Friday 20 January 2012

Earl's Court: reliefs and reinforced concrete


Built in just two years despite being located over railway lines, Earl's Court Exhibition Centre opened with the Chocolate and Confectionery Exhibition on 1 September 1937. In order for this building to be constructed, its engineers LG Mouchel & Partners had to work out how to build the foundations. Reinforced concrete beam work of great strength was the answer, raising the building over the tracks with columns and girders. One beam is 30 metres long, 5 metres wide and weighs over a thousand tons. That may sound excessive, but it's supporting a weight of over 4,000 tons!


The architect was an American, C Howard Crane (working with Gordon Jeeves), who had specialised in cinemas. He left Detroit in 1930 to escape the Depression; among his other London buildings is the Gaumont (now Odeon), Holloway Road. If we look beyond the show posters and welcome banner, then the building is very much of its period with its sweeping curves, long, slender windows and at the very top, its reliefs. Most visitors probably don't look up that high, and frankly the details aren't easy to make out from ground level. Their subjects are presumably meant to reflect the events within: gears for industry, musical instruments, sports, and flowers for horticulture. At the centre are the words Earl's Court below a knight on horseback.

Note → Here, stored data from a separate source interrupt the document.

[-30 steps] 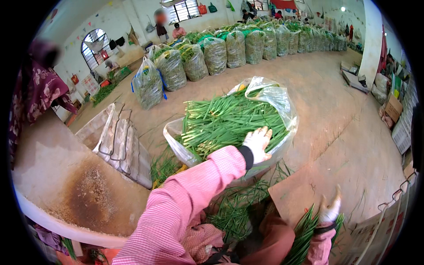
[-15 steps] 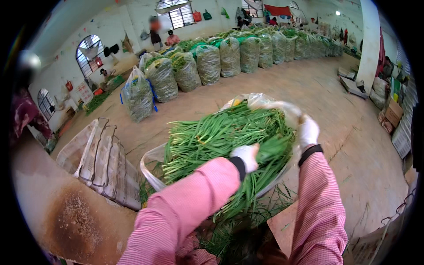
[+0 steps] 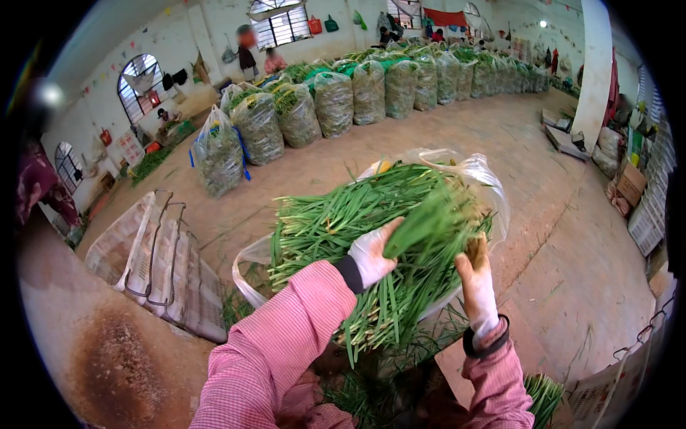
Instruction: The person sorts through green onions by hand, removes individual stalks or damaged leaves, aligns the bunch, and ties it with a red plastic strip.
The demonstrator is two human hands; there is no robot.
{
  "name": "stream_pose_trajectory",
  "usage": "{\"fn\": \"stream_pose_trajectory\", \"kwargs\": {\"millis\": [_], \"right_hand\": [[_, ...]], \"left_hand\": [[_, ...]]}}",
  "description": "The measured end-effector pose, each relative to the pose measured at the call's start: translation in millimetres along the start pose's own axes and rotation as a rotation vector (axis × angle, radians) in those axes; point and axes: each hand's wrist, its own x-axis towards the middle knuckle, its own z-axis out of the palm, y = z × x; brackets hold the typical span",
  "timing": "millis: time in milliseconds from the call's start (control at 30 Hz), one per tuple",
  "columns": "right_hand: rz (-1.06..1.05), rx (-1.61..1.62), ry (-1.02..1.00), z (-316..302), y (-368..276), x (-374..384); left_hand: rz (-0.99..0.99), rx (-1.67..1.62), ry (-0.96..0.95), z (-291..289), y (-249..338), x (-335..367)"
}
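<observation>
Long green garlic chives (image 3: 321, 222) lie piled in a clear plastic bag (image 3: 493, 187), its rim folded outward around them. My left hand (image 3: 373, 256), in a white glove, is closed around a bunch of chives (image 3: 425, 225) lifted above the pile; the bunch is smeared by motion. At the right edge of the pile is my gloved right hand (image 3: 477, 282), its stained fingers pointing up close to the pale stalk ends. Thumb and fingers look apart there, with nothing plainly held; whether they touch the stalks I cannot tell.
Stacked pale plastic crates (image 3: 161, 264) stand at left, beside a stained surface (image 3: 121, 357). Behind is a long row of filled clear bags (image 3: 261, 129). More chives (image 3: 544, 397) lie by my right forearm, near a crate (image 3: 607, 390). A white pillar (image 3: 597, 79) rises at right.
My right hand has let go of the bag's rim and come down to the stalk ends. My left hand has moved left and raised its bunch off the pile.
</observation>
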Motion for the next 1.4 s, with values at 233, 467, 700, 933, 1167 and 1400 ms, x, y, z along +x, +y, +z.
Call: {"fn": "stream_pose_trajectory", "kwargs": {"millis": [233, 467, 700, 933, 1167, 1400], "right_hand": [[0.1, 0.32, 0.038, 8.7, -4.1, 33.0], [0.239, 0.297, -0.211, -26.0, -13.1, 10.8], [0.078, 0.128, -0.217, 9.6, -47.7, -12.0], [0.012, 0.234, 0.078, -2.4, -29.4, -11.4], [0.104, 0.201, 0.181, -13.0, -52.0, -60.9], [0.176, 0.52, 0.252, -36.9, -131.5, -94.9]], "left_hand": [[0.163, 0.458, -0.076, -1.3, 26.4, -13.9], [-0.043, 0.128, -0.196, -1.2, 49.8, -16.9], [-0.011, 0.483, -0.316, 15.5, 70.3, -21.7], [-0.102, -0.284, -0.596, -48.2, 62.3, -3.3], [-0.412, 0.539, -0.322, 18.1, 9.3, 37.2], [-0.478, 0.37, -0.122, 6.0, -16.5, 15.2]]}}
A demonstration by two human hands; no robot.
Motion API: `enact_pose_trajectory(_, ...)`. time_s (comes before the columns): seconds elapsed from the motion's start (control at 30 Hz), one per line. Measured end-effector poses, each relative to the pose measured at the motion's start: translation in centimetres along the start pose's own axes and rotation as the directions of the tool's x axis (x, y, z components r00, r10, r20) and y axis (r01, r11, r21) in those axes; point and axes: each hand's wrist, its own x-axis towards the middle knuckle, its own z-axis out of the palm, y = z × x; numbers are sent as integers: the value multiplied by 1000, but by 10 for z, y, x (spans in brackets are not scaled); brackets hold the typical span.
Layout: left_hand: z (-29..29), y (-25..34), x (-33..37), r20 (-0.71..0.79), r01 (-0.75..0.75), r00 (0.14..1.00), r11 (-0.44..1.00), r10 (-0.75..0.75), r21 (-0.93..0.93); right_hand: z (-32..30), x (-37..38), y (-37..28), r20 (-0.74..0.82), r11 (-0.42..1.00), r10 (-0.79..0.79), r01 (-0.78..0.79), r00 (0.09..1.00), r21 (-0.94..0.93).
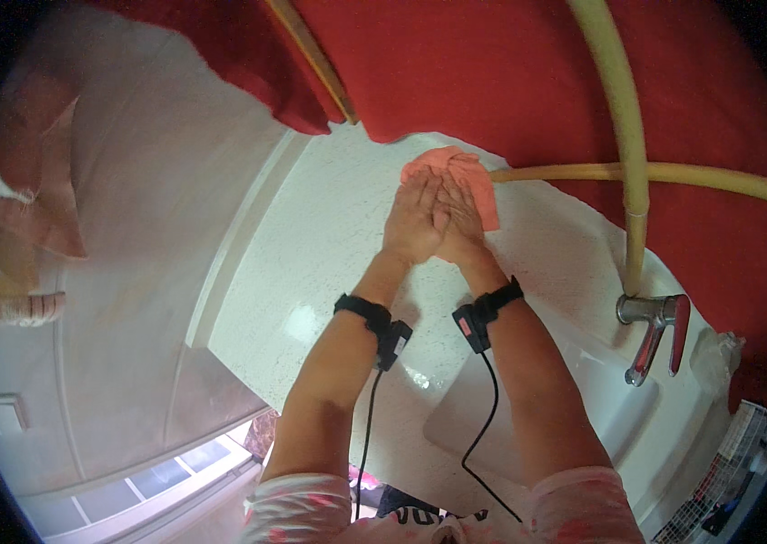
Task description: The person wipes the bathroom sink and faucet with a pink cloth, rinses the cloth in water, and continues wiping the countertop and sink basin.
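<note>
An orange cloth (485, 195) lies bunched on the white speckled countertop (311, 245), near the edge of the red fabric. My left hand (415, 222) rests on the cloth with its fingers stretched forward. Right beside it, my right hand (459, 216) presses flat on the same cloth, and the two hands touch and partly overlap around the thumbs. Both palms face down, so the part of the cloth beneath them is hidden. Each wrist wears a black strap (362, 311) with a small box and a cable.
A white sink (610, 431) is set into the counter under my right forearm. Beside it stands a chrome faucet (644, 313) with a red lever. Yellow pipes (624, 109) cross the red fabric (492, 72). A clear plastic bag (717, 358) and a wire rack (728, 467) sit at the right.
</note>
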Motion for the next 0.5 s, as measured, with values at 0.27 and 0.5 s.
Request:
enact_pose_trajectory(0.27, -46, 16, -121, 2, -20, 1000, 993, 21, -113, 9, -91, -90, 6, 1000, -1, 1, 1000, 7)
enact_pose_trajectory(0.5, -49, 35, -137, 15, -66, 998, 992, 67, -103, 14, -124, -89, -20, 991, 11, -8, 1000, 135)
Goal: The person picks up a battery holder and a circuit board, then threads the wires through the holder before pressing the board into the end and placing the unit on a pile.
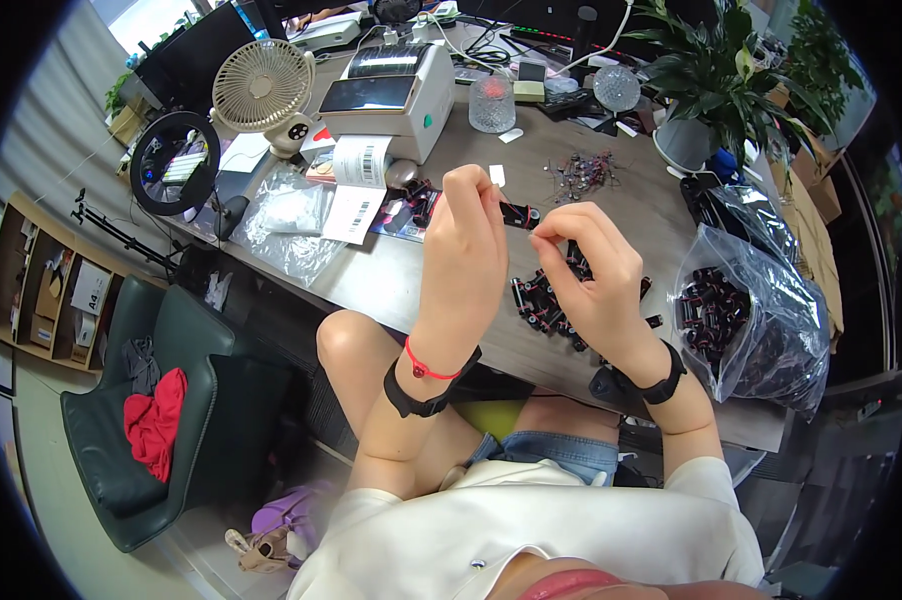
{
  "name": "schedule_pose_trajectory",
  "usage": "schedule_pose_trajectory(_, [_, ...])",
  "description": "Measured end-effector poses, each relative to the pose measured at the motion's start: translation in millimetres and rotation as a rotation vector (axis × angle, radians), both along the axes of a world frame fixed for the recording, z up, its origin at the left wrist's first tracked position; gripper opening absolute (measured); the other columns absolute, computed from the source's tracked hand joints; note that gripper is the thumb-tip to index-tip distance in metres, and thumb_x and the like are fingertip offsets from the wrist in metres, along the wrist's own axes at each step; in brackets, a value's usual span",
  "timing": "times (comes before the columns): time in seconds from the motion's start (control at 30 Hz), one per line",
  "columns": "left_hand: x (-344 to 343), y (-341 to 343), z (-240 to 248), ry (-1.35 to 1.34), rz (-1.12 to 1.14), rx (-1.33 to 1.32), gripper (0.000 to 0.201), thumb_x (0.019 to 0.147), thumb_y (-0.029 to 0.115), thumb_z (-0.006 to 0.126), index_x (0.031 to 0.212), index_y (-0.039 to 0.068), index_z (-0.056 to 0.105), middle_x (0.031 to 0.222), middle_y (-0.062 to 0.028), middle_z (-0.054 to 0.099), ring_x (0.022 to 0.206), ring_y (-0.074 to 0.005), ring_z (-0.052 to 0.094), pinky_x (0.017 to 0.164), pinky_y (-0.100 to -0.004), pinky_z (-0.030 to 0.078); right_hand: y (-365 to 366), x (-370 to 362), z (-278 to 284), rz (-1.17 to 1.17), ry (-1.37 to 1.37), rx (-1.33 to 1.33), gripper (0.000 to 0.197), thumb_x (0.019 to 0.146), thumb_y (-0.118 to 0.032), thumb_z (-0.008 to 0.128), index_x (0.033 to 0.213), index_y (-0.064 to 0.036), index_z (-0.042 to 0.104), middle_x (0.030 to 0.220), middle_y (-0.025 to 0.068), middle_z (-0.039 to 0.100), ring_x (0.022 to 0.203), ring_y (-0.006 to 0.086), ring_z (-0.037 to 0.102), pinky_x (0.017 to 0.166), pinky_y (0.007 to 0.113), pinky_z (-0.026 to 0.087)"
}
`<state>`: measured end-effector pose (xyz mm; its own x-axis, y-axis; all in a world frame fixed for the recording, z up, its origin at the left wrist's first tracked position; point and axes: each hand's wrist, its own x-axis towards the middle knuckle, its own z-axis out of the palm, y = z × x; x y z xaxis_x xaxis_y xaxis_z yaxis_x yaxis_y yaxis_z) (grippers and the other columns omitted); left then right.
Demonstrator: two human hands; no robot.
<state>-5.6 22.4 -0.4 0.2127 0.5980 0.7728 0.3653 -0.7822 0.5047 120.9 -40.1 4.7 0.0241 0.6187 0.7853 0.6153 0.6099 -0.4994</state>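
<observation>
My left hand is closed around a small black cylindrical part, whose end sticks out to the right past the fingers. Close to that end, my right hand has thumb and forefinger pinched together; whatever lies between them is too small to make out. Under and beside the right hand is a pile of similar black cylinders with red bits, partly hidden by the hand. Farther back on the table lies a loose heap of thin dark and reddish wires.
A clear plastic bag full of black parts sits at the right edge. At the left are a label printer with paper labels hanging out, a plastic bag, a fan and a ring light. A potted plant stands back right.
</observation>
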Motion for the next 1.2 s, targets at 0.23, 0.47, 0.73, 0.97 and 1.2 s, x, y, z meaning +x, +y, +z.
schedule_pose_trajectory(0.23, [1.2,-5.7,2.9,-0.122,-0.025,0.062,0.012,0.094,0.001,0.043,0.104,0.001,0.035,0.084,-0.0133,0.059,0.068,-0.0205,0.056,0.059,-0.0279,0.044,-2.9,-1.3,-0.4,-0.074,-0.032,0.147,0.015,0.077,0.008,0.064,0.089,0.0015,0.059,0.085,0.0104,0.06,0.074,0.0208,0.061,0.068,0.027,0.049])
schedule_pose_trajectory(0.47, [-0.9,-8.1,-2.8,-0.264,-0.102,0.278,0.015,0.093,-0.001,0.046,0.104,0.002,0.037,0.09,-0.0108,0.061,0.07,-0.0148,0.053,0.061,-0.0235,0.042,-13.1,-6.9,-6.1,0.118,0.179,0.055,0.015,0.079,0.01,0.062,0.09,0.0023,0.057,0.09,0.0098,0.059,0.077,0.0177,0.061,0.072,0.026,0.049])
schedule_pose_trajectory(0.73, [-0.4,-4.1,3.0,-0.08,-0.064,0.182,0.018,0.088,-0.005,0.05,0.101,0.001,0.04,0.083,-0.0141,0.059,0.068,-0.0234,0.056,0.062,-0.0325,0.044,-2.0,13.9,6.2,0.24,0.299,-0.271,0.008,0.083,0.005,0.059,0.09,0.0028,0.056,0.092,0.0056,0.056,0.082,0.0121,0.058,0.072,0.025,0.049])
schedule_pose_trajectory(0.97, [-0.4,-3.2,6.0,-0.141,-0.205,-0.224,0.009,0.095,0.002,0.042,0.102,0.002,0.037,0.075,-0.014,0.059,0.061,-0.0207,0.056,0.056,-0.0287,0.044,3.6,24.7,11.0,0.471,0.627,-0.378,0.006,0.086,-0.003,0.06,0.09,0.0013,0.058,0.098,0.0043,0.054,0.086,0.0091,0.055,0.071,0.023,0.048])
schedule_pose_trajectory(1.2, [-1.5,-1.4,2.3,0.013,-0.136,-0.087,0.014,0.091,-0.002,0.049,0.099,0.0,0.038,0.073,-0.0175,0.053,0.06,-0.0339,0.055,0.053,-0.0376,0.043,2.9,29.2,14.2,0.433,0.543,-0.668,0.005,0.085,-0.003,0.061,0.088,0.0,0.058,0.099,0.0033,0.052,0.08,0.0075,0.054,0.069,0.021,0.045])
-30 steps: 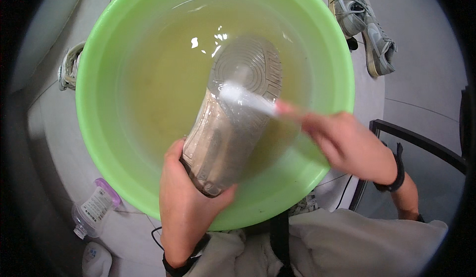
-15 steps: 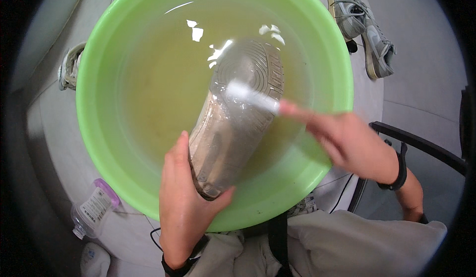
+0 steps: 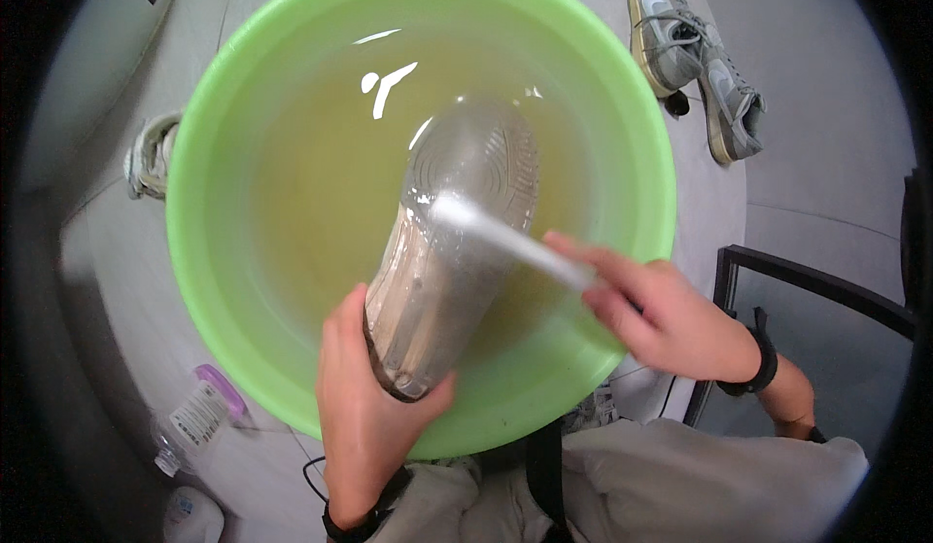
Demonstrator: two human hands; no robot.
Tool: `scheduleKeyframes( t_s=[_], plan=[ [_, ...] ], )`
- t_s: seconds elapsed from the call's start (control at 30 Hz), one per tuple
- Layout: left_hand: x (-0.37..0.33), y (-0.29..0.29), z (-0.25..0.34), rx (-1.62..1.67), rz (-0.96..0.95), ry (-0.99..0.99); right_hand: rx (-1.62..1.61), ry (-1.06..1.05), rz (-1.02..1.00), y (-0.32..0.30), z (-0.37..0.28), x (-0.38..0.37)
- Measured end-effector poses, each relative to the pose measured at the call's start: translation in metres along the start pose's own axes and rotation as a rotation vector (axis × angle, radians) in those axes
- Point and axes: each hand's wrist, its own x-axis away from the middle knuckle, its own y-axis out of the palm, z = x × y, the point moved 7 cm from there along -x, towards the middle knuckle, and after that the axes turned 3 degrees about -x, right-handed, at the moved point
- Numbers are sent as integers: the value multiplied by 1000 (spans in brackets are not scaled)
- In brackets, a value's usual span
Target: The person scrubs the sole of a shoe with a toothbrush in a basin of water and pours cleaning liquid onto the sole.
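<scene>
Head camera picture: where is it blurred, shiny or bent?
Head view: the white brush is smeared, probably by motion; head view: bright glare patches on the water inside the green tub; head view: the far end of the shoe looks hazy under water; head view: fisheye bending, dark corners.

Inside the green basin, a shoe is being held sole up by the left hand at the basin's near rim, its far end being covered by yellowish water. A slim white tool, its head blurred, is being gripped by the right hand above the basin's lower right rim and being laid across the sole. Gray laced sneakers are being supported by the floor right of the basin, a purple-ended clear bottle at its lower left.
</scene>
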Motion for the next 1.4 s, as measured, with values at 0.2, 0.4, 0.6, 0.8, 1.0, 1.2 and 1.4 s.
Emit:
scheduleKeyframes(
  t_s=[0.2, 0.4, 0.6, 0.8, 1.0, 1.2, 1.4],
  plan=[
    [6, -9, -8, 118, -2, -39, -260, 7, 501, -27, 31, -8],
    [18, -7, -4, 231, -104, -77, -386, -48, 594, -39, 29, -31],
    [22, -12, 6, 136, -88, 34, -577, 66, 567, -42, 33, -30],
    [14, -10, -7, 389, -256, -64, -592, -28, 591, -44, 33, -27],
    [-42, 9, -44, 568, -478, -396, -524, -110, 619, -41, 25, -32],
    [-60, 25, -13, 330, -499, -209, -521, -102, 638, -46, 20, -32],
    [-59, 47, 7, 976, -617, -366, -429, -36, 640, -49, 14, -32]
  ],
)
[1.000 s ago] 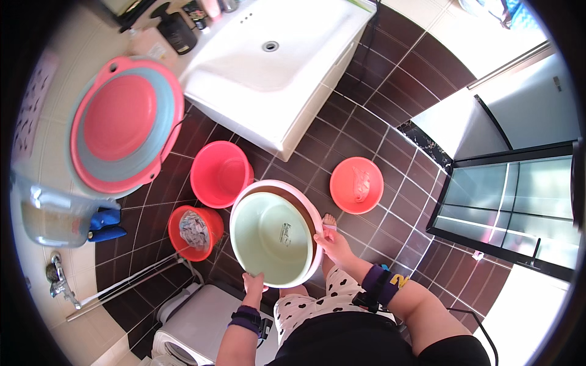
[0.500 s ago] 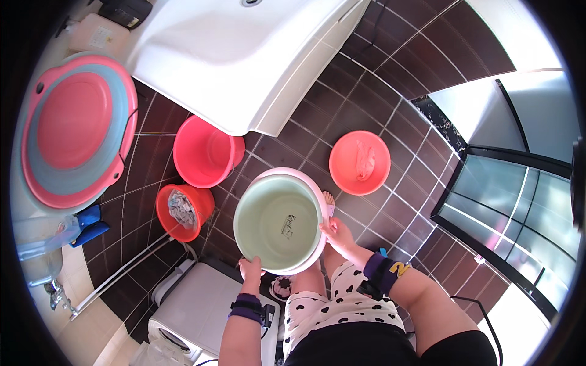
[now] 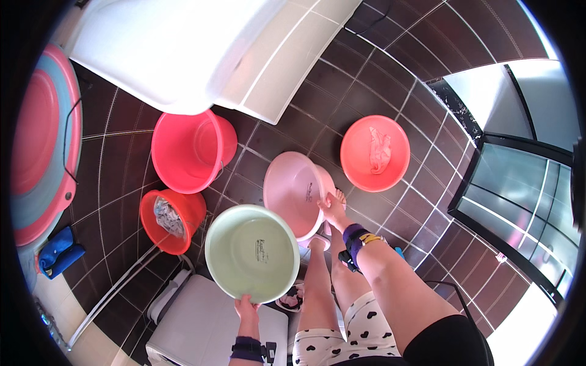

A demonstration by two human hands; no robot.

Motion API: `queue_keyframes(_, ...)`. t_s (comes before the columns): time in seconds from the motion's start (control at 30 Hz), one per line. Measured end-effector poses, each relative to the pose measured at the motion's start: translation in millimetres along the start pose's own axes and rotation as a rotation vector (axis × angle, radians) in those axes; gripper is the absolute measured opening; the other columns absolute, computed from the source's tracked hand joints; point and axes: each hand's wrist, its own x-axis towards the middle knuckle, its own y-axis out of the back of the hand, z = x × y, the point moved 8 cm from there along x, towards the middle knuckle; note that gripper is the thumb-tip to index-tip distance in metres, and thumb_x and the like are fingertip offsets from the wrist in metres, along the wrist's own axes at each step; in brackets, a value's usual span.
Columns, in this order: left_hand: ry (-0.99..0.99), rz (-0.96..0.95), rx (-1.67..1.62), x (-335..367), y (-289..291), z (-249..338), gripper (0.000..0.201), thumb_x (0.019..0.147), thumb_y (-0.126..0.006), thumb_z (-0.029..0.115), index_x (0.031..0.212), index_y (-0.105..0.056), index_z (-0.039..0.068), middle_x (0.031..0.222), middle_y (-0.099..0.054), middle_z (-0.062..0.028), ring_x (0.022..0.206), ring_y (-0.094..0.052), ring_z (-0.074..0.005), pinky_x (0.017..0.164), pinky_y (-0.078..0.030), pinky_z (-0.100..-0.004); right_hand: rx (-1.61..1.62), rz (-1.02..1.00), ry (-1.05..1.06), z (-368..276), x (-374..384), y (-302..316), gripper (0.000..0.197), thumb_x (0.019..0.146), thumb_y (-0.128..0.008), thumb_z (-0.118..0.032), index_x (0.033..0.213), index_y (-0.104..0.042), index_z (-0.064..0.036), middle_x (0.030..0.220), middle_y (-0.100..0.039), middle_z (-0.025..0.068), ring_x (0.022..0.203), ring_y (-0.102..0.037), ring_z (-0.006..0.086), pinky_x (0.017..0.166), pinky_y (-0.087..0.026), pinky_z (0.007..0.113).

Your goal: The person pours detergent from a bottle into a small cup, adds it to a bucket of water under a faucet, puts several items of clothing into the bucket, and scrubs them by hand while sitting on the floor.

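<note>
My left hand (image 3: 246, 308) grips the lower rim of a pale green basin (image 3: 235, 244), which is tilted so its inside and dark print show. Just right of it, my right hand (image 3: 332, 208) has its fingers over the rim of a pink basin (image 3: 287, 189), held above my feet and tilted as well. The two basins are apart, with their rims close together or overlapping in view. Beyond my right hand, a coral basin (image 3: 351, 149) stands on the floor with a crumpled pink item (image 3: 380, 149) in it, perhaps a rubber glove.
At left stand a pink bucket (image 3: 183, 152) and a red bucket (image 3: 196, 210) holding crumpled pale stuff. A white sink (image 3: 159, 55) juts out above them. A white appliance (image 3: 213, 311) is at lower left, a glass shower door (image 3: 519, 201) at right. A pink-and-blue basin (image 3: 36, 140) hangs at far left.
The green basin has come out of the pink one and moved left and nearer in my left hand. My right hand keeps the pink basin. The view has tilted.
</note>
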Motion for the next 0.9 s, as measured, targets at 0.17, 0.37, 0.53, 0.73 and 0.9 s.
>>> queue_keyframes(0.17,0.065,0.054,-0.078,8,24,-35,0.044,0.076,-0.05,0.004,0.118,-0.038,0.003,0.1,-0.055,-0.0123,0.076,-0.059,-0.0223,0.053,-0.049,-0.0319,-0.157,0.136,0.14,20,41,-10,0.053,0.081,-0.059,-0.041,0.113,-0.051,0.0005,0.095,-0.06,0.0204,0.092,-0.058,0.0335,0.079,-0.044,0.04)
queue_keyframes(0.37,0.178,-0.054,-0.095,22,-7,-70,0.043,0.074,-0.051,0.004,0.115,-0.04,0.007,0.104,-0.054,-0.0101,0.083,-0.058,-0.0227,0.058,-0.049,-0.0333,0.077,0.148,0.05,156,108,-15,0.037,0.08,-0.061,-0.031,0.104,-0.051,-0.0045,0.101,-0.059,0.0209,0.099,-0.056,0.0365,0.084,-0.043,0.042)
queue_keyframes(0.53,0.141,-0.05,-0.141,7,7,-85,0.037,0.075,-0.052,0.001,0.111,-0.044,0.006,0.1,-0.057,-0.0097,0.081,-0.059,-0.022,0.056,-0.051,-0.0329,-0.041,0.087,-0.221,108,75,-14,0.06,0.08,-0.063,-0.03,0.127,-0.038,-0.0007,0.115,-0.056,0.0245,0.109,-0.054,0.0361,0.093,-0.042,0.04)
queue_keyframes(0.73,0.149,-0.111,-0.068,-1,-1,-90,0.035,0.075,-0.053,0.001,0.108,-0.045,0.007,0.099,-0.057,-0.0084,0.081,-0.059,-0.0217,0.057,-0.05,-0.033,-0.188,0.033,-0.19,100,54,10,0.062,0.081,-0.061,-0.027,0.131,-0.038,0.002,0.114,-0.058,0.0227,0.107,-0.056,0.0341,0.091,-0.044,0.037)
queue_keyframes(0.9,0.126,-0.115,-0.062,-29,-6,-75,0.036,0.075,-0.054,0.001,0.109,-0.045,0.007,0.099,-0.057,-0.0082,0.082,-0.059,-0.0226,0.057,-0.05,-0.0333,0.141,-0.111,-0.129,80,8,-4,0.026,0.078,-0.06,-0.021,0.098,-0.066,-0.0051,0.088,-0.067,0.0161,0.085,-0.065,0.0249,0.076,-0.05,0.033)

Just decipherable on the centrepiece is the sculptor's name: David Evans. His better-known London work is the Guildhall's Gog and Magog of 1953. His Times obituary noted that 'it was in the illustrative relief that he excelled. His work was not conspicuously architectural in itself, but he had a very good understanding of architectural application, and he carried out several important schemes on public buildings'; these included Wandsworth Town Hall



British Pathe - Gog and Magog back in London, 1953
Despite all this technical and artistic effort, the Exhibition Centre won't last long past its 75th anniversary. It is destined to be demolished after the Olympics (for which it will host the volleyball) and be replaced by a new development. 



4 comments:

Hels said...

Why won't the Exhibition Centre last long past its 75th anniversary? I don't understand pulling down a perfectly impressive building, with historical, technical and artistic value.

HughB said...

Bit of a shame, all things considered. I think it's all down to making money, and having your political mates in power.

CarolineLD said...

It is a shame - but apparently there's more money in luxury flats etc than in an exhibition hall. One article suggested that the facade might be left in place, for what that's worth.

CarolineLD said...

This article summarises some of the issues with the wider project, which also involves demolition of large amounts of social housing and seems to please almost nobody except the developers.